大場つぐみ/小畑健『バクマン。』1巻

バクマン。 1 (ジャンプコミックス)

バクマン。 1 (ジャンプコミックス)

 中学生二人、漫画家を志す! というお話ではありますが『まんが道』的な創作を志す若者の青春譚、という感じではなくて漫画業界の今を巧みに切り取った業界モノ、という印象。

 ストーリー作りと作画、それぞれに秀でた少年二人がコンビを組んで漫画家を目指していくわけですが、彼等の原動力は、マイルドに描いてあっても、突き詰めていくと金と名声と女であります。
 当たればデカい漫画で名前を残したい、一番であるジャンプで連載を勝ち取りたい、同年代の強力なライバルに勝ちたい、漫画家になって憧れのあの娘と結婚する――などなど。
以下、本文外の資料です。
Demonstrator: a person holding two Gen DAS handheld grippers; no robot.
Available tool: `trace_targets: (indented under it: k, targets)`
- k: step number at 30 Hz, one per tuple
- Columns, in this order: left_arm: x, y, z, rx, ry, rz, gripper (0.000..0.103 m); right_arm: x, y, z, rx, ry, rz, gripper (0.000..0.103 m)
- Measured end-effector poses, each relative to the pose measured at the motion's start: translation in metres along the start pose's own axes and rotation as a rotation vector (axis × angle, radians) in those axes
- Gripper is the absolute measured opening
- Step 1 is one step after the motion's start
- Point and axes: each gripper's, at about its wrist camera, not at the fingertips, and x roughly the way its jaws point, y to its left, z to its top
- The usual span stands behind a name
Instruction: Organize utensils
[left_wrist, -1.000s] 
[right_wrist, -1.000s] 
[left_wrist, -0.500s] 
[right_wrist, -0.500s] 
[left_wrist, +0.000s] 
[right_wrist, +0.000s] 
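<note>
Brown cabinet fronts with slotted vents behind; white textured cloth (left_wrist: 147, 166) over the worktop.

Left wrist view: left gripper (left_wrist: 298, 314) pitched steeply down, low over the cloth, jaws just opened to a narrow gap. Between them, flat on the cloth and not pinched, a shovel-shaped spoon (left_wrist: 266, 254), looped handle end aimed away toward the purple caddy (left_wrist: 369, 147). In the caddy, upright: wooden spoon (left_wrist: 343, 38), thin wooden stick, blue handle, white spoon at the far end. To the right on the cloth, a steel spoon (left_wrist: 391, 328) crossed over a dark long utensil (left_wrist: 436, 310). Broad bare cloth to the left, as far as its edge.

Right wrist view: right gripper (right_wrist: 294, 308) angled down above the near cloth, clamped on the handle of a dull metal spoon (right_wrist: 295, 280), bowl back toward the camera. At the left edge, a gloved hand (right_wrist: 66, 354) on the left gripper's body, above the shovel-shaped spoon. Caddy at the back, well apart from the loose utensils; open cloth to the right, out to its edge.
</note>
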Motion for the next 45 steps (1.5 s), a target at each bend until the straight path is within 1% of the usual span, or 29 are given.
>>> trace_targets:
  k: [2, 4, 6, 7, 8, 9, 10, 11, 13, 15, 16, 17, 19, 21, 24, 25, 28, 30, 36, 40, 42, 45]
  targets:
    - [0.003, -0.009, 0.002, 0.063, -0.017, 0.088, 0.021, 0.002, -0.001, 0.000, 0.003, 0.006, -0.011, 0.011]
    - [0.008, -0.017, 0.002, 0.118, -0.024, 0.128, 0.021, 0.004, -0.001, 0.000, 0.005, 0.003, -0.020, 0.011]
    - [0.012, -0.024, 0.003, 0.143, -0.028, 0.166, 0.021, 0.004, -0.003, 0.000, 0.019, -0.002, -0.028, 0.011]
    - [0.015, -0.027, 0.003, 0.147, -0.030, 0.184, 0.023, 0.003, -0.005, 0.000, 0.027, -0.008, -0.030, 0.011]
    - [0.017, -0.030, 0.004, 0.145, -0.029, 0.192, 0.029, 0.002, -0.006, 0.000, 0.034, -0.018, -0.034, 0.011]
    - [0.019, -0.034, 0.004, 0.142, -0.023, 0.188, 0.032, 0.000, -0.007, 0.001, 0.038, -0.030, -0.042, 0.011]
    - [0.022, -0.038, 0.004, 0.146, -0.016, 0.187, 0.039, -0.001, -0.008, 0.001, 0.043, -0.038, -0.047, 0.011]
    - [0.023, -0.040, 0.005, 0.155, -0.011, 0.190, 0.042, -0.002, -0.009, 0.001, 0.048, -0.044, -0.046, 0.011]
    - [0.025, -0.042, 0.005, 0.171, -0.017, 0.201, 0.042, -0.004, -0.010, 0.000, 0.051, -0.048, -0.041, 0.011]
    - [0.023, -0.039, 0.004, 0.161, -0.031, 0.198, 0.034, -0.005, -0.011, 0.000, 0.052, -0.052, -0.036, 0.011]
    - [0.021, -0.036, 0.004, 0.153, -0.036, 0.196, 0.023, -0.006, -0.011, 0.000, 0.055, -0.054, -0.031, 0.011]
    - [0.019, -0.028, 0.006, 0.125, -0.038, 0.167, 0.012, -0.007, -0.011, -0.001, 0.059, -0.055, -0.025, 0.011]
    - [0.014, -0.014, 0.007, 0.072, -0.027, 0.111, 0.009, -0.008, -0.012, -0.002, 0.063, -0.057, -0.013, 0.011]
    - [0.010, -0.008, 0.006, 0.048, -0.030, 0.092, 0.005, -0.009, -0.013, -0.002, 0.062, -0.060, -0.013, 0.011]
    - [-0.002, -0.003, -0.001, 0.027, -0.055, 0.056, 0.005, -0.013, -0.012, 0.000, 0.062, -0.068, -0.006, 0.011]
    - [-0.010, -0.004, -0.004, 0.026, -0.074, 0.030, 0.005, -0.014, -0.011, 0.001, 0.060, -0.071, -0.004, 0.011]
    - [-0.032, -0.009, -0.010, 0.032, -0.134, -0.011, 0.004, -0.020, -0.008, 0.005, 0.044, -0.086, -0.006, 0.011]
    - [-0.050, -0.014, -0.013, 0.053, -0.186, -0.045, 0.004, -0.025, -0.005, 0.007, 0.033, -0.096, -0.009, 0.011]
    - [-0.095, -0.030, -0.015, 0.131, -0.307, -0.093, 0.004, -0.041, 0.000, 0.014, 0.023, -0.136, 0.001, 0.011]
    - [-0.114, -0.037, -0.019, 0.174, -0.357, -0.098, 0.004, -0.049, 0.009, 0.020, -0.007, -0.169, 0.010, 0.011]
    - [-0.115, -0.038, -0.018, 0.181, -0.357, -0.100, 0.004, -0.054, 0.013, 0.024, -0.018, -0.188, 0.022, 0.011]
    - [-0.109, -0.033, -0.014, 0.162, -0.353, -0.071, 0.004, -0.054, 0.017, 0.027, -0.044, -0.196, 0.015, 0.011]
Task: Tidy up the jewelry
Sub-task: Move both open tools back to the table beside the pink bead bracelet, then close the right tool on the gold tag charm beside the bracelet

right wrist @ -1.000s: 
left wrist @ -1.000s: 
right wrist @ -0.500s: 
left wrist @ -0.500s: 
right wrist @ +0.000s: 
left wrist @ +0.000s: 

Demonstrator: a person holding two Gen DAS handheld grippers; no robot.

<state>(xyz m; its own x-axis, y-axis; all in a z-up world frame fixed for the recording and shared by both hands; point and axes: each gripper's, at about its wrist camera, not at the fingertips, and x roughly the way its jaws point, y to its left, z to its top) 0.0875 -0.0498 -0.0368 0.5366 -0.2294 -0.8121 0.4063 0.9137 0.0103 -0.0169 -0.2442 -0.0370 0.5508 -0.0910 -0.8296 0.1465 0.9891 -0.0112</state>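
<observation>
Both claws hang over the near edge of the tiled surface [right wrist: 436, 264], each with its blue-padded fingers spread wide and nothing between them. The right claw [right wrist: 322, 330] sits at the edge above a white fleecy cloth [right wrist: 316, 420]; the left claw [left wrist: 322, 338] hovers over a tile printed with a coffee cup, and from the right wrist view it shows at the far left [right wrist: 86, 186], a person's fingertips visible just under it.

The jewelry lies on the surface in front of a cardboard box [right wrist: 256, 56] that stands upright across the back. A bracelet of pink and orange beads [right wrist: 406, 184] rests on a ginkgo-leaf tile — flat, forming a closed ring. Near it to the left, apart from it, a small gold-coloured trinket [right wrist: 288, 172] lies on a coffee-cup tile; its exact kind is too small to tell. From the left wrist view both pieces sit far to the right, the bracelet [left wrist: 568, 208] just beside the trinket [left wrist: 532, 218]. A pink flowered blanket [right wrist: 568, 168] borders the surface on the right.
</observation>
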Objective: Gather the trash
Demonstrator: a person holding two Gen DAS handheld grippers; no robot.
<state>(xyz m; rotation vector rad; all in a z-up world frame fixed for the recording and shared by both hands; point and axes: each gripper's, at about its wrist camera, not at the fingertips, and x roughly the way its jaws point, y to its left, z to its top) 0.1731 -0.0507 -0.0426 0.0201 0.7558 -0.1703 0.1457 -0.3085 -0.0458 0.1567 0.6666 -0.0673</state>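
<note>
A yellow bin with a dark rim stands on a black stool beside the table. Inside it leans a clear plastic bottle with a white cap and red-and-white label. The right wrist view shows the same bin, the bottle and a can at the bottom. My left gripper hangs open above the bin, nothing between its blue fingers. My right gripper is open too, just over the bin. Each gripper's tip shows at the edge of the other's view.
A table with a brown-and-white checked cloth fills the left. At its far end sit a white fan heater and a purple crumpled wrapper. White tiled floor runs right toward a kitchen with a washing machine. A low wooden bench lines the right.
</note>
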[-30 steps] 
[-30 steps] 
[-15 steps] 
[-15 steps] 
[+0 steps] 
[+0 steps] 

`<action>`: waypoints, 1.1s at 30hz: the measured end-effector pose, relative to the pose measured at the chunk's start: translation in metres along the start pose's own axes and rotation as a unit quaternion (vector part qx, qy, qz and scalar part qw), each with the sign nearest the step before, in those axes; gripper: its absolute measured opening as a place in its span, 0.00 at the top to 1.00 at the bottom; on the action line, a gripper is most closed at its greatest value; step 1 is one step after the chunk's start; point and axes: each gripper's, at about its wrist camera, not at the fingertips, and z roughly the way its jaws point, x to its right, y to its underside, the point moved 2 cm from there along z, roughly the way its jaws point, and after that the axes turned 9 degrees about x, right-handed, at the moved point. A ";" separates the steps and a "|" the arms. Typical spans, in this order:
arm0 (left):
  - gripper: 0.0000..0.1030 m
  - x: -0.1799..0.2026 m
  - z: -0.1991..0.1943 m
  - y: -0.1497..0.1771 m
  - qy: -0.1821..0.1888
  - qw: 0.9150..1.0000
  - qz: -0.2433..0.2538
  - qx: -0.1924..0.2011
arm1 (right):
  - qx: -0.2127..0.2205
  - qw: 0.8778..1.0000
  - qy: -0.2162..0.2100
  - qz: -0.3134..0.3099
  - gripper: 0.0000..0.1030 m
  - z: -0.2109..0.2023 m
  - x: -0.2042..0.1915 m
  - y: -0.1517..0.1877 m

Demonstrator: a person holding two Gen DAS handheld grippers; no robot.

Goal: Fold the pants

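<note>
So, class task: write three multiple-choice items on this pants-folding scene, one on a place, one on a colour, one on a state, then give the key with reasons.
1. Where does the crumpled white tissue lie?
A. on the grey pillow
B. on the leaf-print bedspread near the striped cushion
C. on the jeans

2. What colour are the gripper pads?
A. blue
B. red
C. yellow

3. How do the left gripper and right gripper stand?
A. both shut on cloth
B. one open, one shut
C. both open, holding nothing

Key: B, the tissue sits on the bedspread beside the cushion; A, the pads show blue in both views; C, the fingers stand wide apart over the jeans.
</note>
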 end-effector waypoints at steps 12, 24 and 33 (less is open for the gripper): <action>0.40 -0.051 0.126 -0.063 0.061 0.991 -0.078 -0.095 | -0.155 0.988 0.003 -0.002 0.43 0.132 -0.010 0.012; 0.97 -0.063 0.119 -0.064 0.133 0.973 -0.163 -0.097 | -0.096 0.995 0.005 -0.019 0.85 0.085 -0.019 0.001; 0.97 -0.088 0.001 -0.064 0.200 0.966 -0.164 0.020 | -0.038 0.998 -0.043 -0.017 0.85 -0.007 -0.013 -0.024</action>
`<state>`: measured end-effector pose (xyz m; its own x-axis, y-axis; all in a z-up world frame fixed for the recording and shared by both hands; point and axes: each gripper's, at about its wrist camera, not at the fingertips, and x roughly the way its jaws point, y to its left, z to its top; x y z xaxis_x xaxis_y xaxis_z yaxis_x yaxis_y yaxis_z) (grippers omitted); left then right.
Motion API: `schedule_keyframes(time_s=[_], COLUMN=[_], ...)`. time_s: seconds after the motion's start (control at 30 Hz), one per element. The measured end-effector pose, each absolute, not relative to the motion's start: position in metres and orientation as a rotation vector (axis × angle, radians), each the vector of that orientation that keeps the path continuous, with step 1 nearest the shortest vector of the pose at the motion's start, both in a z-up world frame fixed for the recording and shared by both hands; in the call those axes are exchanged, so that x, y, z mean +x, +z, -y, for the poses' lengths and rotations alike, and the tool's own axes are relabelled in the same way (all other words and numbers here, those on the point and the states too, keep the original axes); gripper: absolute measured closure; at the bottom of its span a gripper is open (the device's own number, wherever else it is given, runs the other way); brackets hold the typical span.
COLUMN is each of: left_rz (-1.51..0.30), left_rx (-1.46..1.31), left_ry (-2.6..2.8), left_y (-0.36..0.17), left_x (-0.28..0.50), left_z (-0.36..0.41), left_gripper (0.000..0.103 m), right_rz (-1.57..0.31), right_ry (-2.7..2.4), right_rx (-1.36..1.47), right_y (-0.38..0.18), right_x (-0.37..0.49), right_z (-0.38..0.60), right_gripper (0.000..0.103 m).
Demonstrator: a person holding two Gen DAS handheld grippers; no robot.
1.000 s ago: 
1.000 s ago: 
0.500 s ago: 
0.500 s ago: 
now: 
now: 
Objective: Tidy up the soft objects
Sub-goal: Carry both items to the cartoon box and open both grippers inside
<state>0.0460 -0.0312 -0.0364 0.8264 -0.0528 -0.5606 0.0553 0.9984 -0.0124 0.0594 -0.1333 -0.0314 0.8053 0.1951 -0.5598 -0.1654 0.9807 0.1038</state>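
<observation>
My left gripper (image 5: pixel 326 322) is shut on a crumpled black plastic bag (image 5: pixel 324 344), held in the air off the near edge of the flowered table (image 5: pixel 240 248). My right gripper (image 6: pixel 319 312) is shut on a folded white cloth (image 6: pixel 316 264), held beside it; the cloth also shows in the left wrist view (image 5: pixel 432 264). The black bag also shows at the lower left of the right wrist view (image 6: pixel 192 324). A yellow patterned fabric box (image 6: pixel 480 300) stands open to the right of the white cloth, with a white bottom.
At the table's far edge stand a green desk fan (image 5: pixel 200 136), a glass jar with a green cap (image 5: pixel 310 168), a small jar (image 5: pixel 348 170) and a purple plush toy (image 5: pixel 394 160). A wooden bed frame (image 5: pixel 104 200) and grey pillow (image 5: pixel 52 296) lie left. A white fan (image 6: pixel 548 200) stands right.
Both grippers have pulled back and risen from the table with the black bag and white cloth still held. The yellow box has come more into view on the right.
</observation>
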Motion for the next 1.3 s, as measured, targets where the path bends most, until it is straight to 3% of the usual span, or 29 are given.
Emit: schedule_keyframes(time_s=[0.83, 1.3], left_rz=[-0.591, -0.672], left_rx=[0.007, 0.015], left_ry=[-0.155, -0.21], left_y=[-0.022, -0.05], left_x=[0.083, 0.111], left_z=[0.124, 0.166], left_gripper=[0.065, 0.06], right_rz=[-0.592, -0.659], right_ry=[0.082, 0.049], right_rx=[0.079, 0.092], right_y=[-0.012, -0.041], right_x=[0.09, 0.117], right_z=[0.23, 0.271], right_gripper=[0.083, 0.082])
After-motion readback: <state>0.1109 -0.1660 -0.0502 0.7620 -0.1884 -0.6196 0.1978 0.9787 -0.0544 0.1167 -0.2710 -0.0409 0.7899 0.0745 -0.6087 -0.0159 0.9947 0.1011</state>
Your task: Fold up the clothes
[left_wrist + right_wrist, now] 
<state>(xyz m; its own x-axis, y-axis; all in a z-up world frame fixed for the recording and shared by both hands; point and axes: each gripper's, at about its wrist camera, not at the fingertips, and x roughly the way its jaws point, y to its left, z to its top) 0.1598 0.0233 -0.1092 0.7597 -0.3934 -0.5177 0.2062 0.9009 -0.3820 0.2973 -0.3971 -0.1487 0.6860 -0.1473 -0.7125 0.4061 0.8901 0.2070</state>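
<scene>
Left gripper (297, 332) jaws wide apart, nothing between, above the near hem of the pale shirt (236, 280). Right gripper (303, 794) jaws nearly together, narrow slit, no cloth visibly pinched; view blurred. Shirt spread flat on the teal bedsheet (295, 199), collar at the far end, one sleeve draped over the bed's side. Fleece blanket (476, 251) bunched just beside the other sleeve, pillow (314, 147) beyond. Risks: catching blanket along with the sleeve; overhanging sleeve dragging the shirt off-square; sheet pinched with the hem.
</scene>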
成功への欲求はこれだけ描き、そして、漫画業界の話や技術的な話題は出しつつも、「何を描くか」「自分は何のために描くのか」という表現者としての葛藤や悩み、といった部分は奇麗に切ってしまっている潔さがこの作品の方向を示しているものではないかと。
 
 基本的に野心に燃える若者達のサクセスストーリーであり、それがたまたま漫画であったわけですが、それが「漫画」でなければならない必然性を支えるディティールの描き方・説得力がとにかく興味深く、そして面白いのであります。
 
 しかし、そんな少年達の野心ばかりではなく、純愛と漫画だけに生きて、そして死んだ叔父さんの意志を継ぐように漫画界を目指し始める辺りのロマンチシズムがまた心憎かったり。

 話の展開的にも漫画業界話的にも目の離せない一作ではないでしょうか。